The need for Social Emotional Learning in Team Development

In my last article written on January 16th, 2020 I wrote about the importance of Human Connection both to our work and all other parts of our lives and the science behind it. This week I am following up with an article on the importance of Social Emotional Development in teams.

Human connections are critical to business results and employee engagement and workplace contentment. Daily I speak with leaders about the joys and challenges of the workplace. All of the joys and challenges boil down to successes or failures that at the root have a human component. You would be hard pressed to find a success or failure that was not at some level due to connection between people.

Working with teams over the last 30 years I have accumulated hundreds of experiences assessing and creating developmental opportunities for teams. One constant is that the human connection factor has been at the root of all of those experiences and the strength of those connections has been the key to current success or frustrations.

In my experience both as a consultant and as a Senior Organizational Development Practitioner inside of organizations, Emotional Intelligence is a standard Learning opportunity/course offered, BUT I usually see it offered only to leaders of the organizations. If it is a fundamental skill for all employees we should not just offer it to leaders but should instead offer Social Emotional Development to all employees.

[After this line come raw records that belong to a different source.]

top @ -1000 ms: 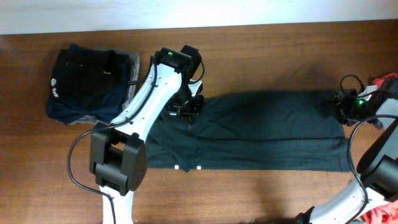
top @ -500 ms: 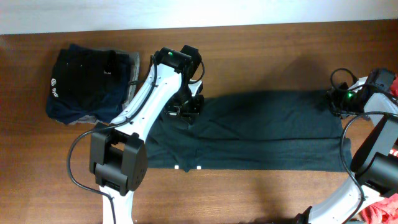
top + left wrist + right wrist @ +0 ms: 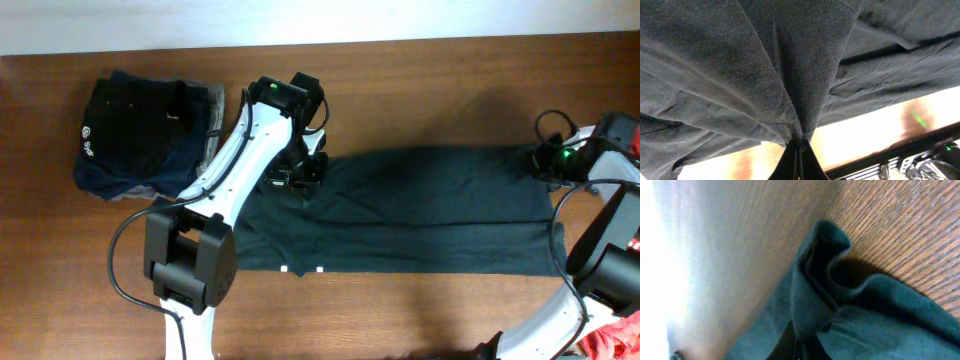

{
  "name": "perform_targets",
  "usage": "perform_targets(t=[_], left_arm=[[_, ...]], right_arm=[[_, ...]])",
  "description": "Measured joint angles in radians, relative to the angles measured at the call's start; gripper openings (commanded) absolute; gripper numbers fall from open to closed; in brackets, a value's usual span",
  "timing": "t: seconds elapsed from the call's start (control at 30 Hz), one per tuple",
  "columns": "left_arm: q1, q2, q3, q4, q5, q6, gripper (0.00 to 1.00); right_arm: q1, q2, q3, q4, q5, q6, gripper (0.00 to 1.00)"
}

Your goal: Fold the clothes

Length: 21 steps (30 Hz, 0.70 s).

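A dark green garment [image 3: 430, 210] lies spread along the table, folded lengthwise. My left gripper [image 3: 297, 178] is shut on its left end, and in the left wrist view the cloth [image 3: 790, 75] fans out taut from the closed fingertips [image 3: 799, 146]. My right gripper [image 3: 548, 162] is shut on the garment's far right corner. In the right wrist view a bunched fold of the cloth [image 3: 822, 265] rises from the pinched fingers [image 3: 801, 337] above the wooden table.
A pile of dark folded clothes [image 3: 145, 135] sits at the far left of the table. Red cloth [image 3: 625, 125] shows at the right edge. The wooden table [image 3: 420, 90] runs to a white wall at the back.
The right gripper shifted a little left, then back to the right, at the garment's far right corner. The left arm has not moved.
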<state>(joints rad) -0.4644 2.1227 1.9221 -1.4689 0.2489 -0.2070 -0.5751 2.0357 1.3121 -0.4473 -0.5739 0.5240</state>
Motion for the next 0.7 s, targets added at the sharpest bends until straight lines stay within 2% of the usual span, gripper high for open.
perform_targets(t=[0.03, 0.1, 0.13, 0.2, 0.57, 0.7], left_arm=[[0.000, 0.000, 0.000, 0.000, 0.000, 0.000, 0.01], [0.000, 0.000, 0.000, 0.000, 0.000, 0.000, 0.01], [0.000, 0.000, 0.000, 0.000, 0.000, 0.000, 0.00], [0.001, 0.000, 0.000, 0.000, 0.000, 0.000, 0.00], [0.002, 0.000, 0.000, 0.000, 0.000, 0.000, 0.01], [0.004, 0.000, 0.000, -0.005, -0.013, 0.000, 0.00]], right_arm=[[-0.014, 0.000, 0.000, -0.001, -0.021, 0.001, 0.04], [-0.043, 0.000, 0.000, -0.001, -0.051, 0.002, 0.16], [-0.055, 0.000, 0.000, -0.001, -0.058, 0.006, 0.16], [-0.085, 0.000, 0.000, -0.001, -0.079, 0.004, 0.04], [-0.095, 0.000, 0.000, 0.001, -0.113, 0.009, 0.04], [-0.092, 0.001, 0.002, 0.171, -0.270, -0.016, 0.04]])
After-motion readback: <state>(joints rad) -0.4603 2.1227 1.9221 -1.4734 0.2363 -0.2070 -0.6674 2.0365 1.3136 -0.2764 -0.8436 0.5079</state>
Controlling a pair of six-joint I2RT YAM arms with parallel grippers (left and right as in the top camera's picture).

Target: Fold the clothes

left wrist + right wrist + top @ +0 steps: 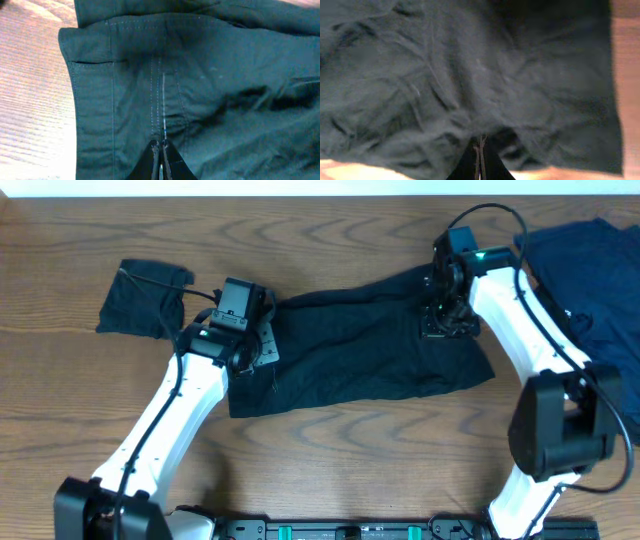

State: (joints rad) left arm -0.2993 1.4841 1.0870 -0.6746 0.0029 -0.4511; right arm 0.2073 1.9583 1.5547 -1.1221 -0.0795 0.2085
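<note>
A large black garment (360, 350) lies spread across the middle of the table, with a pale grey strip (268, 345) at its left end. My left gripper (255, 340) sits at that end. In the left wrist view the left gripper (160, 146) is shut, with the stitched centre seam (159, 95) puckering into its tips. My right gripper (445, 318) is over the garment's upper right part. Seen from the right wrist, the right gripper (480, 142) is shut with wrinkled black cloth (470, 80) gathered at its tips.
A small folded black garment (145, 298) lies at the far left. A navy blue garment (590, 270) is heaped at the right edge, behind the right arm (540, 330). Bare wooden table (380, 460) shows in front of the black garment.
</note>
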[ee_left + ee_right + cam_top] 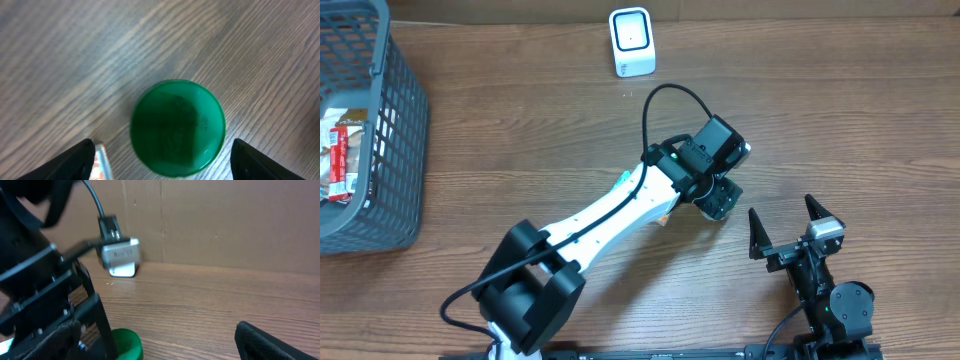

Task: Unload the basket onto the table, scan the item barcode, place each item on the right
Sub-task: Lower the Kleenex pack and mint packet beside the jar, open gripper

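In the middle of the bench (840,110), a bit right of centre, the green round item (177,127) sits flat on the wood. The left hand (162,150) hangs directly over it, looking straight down on its top. Its fingers are spread wide, one on each side of the green thing, with clear gaps, so it's got hold of nothing yet. The right hand (785,232) is parked near the front edge, gaping fully open and empty too.

My take on doing the grab well:
- Line the fingers up across the widest part before coming down. Round stuff squirts out sideways if you pinch it off-centre.
- Drop straight down and close evenly.
- There's a pale strip of something (100,162) just beside one finger in the left wrist view. I can't tell what it is, but I wouldn't want to pinch it along with the item.
- I can't see any barcode on the top, so I'm guessing it's on the side or underneath. Grip so the fingers don't cover it.

The scanner (632,42) is at the back of the bench, well apart from the item, so it's a lift, carry and tilt toward its face.
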You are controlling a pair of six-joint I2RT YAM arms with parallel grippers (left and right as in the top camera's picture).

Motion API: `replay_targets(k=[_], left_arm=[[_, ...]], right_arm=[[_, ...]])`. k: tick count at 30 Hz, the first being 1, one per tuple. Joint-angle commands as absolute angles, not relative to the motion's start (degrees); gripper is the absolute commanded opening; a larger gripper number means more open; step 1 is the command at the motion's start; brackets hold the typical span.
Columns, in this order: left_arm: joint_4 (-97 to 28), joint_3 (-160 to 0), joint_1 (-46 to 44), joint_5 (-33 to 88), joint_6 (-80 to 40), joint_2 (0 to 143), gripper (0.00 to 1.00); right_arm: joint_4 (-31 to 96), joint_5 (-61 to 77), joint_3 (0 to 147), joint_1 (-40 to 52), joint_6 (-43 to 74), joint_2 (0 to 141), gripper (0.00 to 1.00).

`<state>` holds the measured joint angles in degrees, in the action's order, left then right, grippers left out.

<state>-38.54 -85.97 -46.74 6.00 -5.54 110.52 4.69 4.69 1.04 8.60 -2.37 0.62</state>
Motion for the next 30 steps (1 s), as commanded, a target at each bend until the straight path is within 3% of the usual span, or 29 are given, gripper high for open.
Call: replay_targets(k=[1, 30], left_arm=[[-38.5, -86.6, -46.5, 8.5, -4.6, 111.7, 0.77], [-43.5, -86.7, -46.5, 28.6, -6.9, 111.8, 0.74]], right_arm=[[4.4, 5.1, 0.4, 8.3, -2.7, 0.2, 1.0], [4.4, 5.1, 0.4, 8.3, -2.7, 0.2, 1.0]])
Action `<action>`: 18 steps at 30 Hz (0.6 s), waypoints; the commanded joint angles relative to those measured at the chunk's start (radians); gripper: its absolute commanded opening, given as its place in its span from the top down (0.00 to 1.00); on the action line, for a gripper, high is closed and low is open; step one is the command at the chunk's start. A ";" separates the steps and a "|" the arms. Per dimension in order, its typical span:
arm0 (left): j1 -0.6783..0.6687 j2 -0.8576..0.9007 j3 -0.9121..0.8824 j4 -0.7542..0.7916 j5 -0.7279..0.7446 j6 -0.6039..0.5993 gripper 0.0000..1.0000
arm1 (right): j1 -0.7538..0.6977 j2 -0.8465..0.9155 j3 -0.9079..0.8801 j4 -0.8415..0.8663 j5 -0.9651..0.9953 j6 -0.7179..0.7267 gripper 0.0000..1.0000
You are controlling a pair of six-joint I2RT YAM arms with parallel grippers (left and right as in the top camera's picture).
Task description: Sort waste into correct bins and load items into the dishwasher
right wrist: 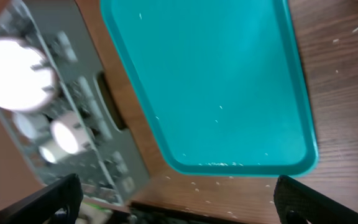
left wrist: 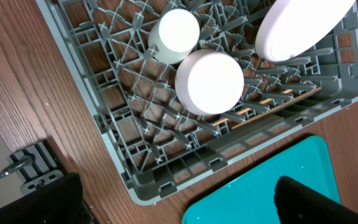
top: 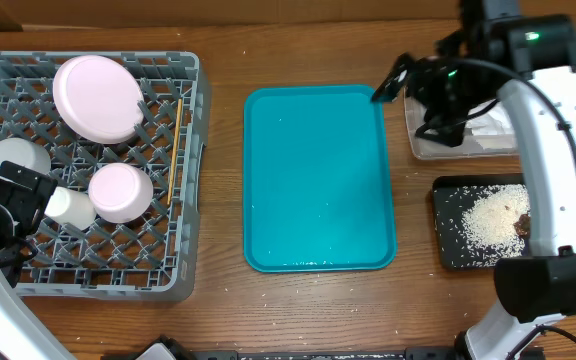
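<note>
At the table's left side I see the grey dish rack [top: 88, 270], the biggest thing in view. My left arm comes up from the near left corner, and the left gripper [left wrist: 176, 186] hangs over the rack's left part. Its fingers [left wrist: 48, 199] are spread wide, with nothing between them.

Mid-table lies the teal tray [top: 318, 180], with a few white specks by its near edge. My right arm rises from the near right, runs to the far edge and bends left. That puts the right gripper [right wrist: 176, 186] over the tray's far right corner, just left of the clear tub [top: 438, 152]. Those fingers are also wide apart and hold nothing.

A white napkin [top: 493, 125] lies in the tub. Nearer me, the black tray [top: 448, 250] holds a heap of rice [top: 488, 220] and a brown scrap [top: 521, 225].

Inside the rack are the large pinkish plate [top: 98, 97], a bowl [top: 13, 155] by my left hand, a smaller dish [top: 120, 192], the white cup [top: 70, 205] just right of that hand, and the chopsticks [top: 175, 150] by the right wall.
</note>
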 commanded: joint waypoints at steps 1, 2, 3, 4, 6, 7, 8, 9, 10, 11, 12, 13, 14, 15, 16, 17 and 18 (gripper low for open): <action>0.005 -0.001 0.013 0.000 -0.011 -0.016 0.00 | 0.113 -0.021 -0.003 0.001 0.115 -0.045 0.00; 0.005 -0.001 0.013 0.000 -0.011 -0.016 0.00 | 0.145 -0.021 -0.003 0.014 0.130 -0.045 0.00; 0.005 -0.001 0.013 0.000 -0.011 -0.016 0.00 | 0.197 -0.021 -0.003 0.058 0.156 -0.046 0.00; 0.005 -0.001 0.013 0.000 -0.011 -0.016 0.00 | 0.217 -0.021 -0.003 0.082 0.166 -0.046 0.00; 0.005 -0.001 0.013 0.000 -0.011 -0.016 0.00 | 0.257 -0.021 -0.003 0.139 0.169 -0.046 0.00; 0.005 -0.001 0.013 0.000 -0.011 -0.016 0.00 | 0.270 -0.021 -0.003 0.167 0.168 -0.046 0.00; 0.005 -0.001 0.013 0.000 -0.011 -0.016 0.00 | 0.280 -0.021 -0.003 0.194 0.167 -0.045 0.00; 0.005 -0.001 0.013 0.000 -0.011 -0.016 0.00 | 0.286 -0.021 -0.003 0.211 0.167 -0.042 0.00; 0.005 -0.001 0.013 0.000 -0.011 -0.016 0.00 | 0.291 -0.021 -0.003 0.223 0.164 -0.042 0.00; 0.005 -0.001 0.013 0.000 -0.011 -0.016 0.00 | 0.291 -0.021 -0.003 0.229 0.164 -0.042 0.00; 0.005 -0.001 0.013 0.000 -0.011 -0.016 0.01 | 0.291 -0.021 -0.003 0.229 0.164 -0.042 0.00; 0.005 -0.001 0.013 0.000 -0.011 -0.016 0.00 | 0.291 -0.021 -0.003 0.229 0.164 -0.042 0.00; 0.005 -0.001 0.013 0.000 -0.011 -0.016 0.00 | 0.291 -0.021 -0.003 0.229 0.164 -0.042 0.00; 0.005 -0.001 0.013 0.000 -0.011 -0.016 0.00 | 0.291 -0.021 -0.003 0.229 0.164 -0.042 0.00; 0.005 -0.001 0.013 0.000 -0.011 -0.016 0.00 | 0.291 -0.021 -0.003 0.228 0.164 -0.042 0.00; 0.005 -0.001 0.013 0.000 -0.011 -0.016 0.00 | 0.291 -0.021 -0.003 0.227 0.164 -0.042 0.00; 0.005 -0.001 0.013 0.000 -0.011 -0.016 0.00 | 0.288 -0.023 -0.002 0.224 0.165 -0.042 0.00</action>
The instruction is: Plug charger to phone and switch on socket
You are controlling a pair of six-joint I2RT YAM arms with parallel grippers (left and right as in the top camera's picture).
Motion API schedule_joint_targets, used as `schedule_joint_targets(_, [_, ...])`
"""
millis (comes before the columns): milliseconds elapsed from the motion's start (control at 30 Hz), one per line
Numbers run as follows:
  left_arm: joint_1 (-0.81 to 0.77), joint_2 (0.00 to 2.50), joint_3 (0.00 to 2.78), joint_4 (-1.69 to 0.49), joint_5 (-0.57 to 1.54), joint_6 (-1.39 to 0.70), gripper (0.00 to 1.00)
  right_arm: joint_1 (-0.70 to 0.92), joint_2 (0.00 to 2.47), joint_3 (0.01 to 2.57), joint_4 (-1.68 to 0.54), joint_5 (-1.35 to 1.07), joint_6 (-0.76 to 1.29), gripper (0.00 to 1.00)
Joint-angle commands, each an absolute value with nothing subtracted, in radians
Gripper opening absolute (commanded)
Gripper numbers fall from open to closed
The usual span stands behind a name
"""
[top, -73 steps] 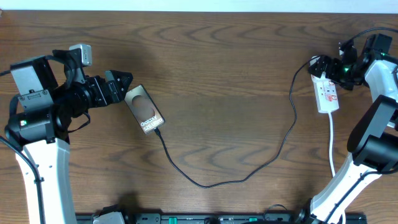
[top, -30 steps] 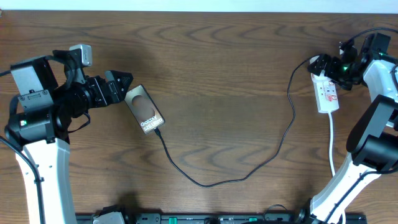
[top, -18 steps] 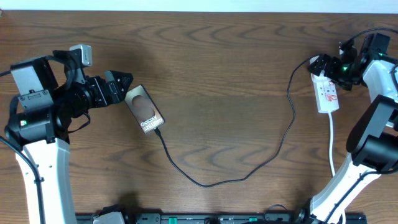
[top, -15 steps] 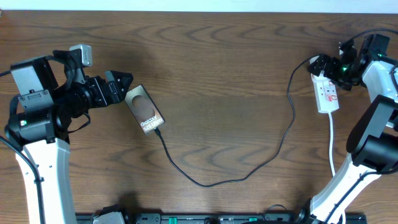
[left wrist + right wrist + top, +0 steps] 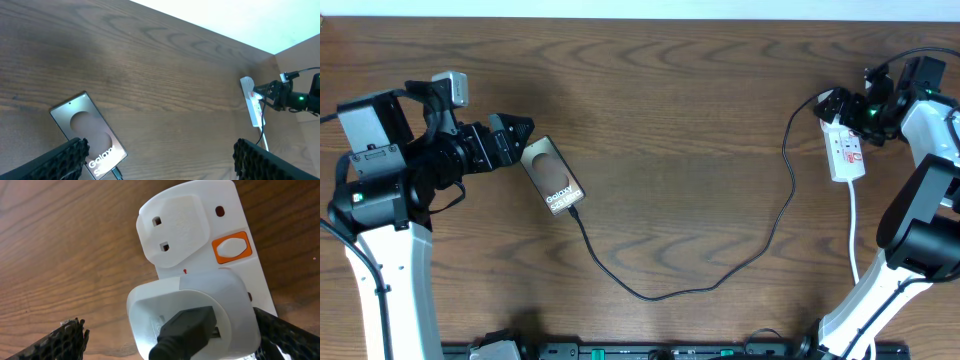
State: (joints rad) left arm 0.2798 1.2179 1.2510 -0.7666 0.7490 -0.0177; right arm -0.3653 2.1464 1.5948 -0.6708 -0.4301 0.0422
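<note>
The phone lies slanted on the table at the left, showing a dark oval and "Galaxy" lettering. It also shows in the left wrist view as the phone. The charger, a thin black cable, has its plug tip at the phone's lower end and loops right up to a white plug head seated in the socket. My left gripper stands open just beyond the phone's upper end. My right gripper is open with the plug head between its fingers. The socket's orange switch sits beside an unused outlet.
A white lead runs from the socket toward the front edge beside the right arm's base. The table's back edge lies beyond both arms. In the left wrist view the socket appears far off at the right.
The cable's upper stretch near the socket has shifted slightly left. Both grippers stay open and nearly still, and the phone has not moved.
</note>
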Motion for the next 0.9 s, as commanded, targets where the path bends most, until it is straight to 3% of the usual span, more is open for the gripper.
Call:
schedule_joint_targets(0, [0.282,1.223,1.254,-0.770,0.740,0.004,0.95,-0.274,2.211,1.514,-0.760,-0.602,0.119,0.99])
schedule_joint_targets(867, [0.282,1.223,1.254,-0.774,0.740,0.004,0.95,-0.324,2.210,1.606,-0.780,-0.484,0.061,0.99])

Most people have their main interactions throughout their day with teammates and other people they work with to complete the organizations work, not their leader.

Self Awareness, Self Management, Social Awareness, Relationship Skills, and Responsible Decision Making Skills are skills we all need in order to maximize our connections with others. Studies on human development would say that we should be learning and honing these skills from an very early age and should be part of our early education curriculum in the classroom. School Bullying is rampant and Teen suicides are up 47 percent in the past two decades. This is getting schools and parents attention that SEL must be integrated into our youth experience. Based on the research, these skills are fundamental to successful Teams as well. Instead of only training leaders in one day intensive EQI principles, healthy organizations of the future will make Social Emotional Learning part of an ongoing developmental strategy for teams and not just a 3-6 hour course. Ongoing Social Emotional Learning as a team is a great way to build trust and develop strength and understanding of team connections.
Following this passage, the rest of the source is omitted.